→ **What is expected**: Type again, exactly, the lines below from the start through the line that includes "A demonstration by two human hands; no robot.".
** Opening Data block **
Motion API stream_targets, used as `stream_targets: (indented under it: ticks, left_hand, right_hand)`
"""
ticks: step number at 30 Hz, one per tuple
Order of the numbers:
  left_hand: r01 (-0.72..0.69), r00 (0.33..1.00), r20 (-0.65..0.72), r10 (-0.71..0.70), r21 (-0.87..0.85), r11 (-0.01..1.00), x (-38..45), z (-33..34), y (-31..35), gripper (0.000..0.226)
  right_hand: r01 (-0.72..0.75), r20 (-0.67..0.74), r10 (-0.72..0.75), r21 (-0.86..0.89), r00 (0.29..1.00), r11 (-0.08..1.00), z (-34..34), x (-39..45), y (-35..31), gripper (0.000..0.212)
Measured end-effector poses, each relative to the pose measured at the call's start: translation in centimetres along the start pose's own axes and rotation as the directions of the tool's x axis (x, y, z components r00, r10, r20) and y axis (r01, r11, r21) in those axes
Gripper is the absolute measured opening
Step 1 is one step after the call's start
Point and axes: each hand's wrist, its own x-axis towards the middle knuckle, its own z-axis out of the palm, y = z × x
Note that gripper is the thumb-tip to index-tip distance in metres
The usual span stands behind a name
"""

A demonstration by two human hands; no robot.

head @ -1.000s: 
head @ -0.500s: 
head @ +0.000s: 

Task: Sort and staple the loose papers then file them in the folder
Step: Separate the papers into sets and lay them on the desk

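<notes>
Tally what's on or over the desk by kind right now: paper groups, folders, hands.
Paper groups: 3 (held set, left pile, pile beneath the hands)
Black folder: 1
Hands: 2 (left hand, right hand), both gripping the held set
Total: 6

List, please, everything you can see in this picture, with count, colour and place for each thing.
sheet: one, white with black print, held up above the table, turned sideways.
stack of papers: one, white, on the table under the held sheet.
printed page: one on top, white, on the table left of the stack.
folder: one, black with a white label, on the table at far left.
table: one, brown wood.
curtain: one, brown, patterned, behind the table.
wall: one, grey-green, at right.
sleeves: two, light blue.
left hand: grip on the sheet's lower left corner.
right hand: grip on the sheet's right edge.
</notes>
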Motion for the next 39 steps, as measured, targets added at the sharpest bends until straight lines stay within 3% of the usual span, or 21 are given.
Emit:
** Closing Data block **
→ **Result of this task**:
Motion API stream_targets, used as `stream_targets: (indented under it: ticks, left_hand, right_hand)`
"""
ticks: step number at 30 Hz, one per tuple
Order of the numbers:
  left_hand: r01 (-0.72..0.69), r00 (0.33..1.00), r20 (-0.65..0.72), r10 (-0.71..0.70), r21 (-0.87..0.85), r11 (-0.01..1.00), x (-38..45), z (-33..34), y (-31..35), gripper (0.000..0.226)
  right_hand: r01 (-0.72..0.75), r20 (-0.67..0.74), r10 (-0.72..0.75), r21 (-0.86..0.89), r00 (0.29..1.00), r11 (-0.08..1.00), z (-34..34), x (-39..45), y (-35..31), gripper (0.000..0.212)
Measured end-effector poses, each relative to the pose measured at the call's start: translation in centimetres along the start pose's own axes and rotation as the directions of the tool's x axis (x, y, z components r00, r10, r20) and y axis (r01, r11, r21) in those axes
Gripper is the absolute measured opening
Step 1 is one step after the call's start
Point and axes: each hand's wrist, its own x-axis towards the middle knuckle, its own z-axis out of the palm, y = z × x
Note that gripper is the thumb-tip to index-tip distance in metres
The usual span stands behind a name
"""

A demonstration by two human hands; no robot.

Nothing further is needed for this exercise.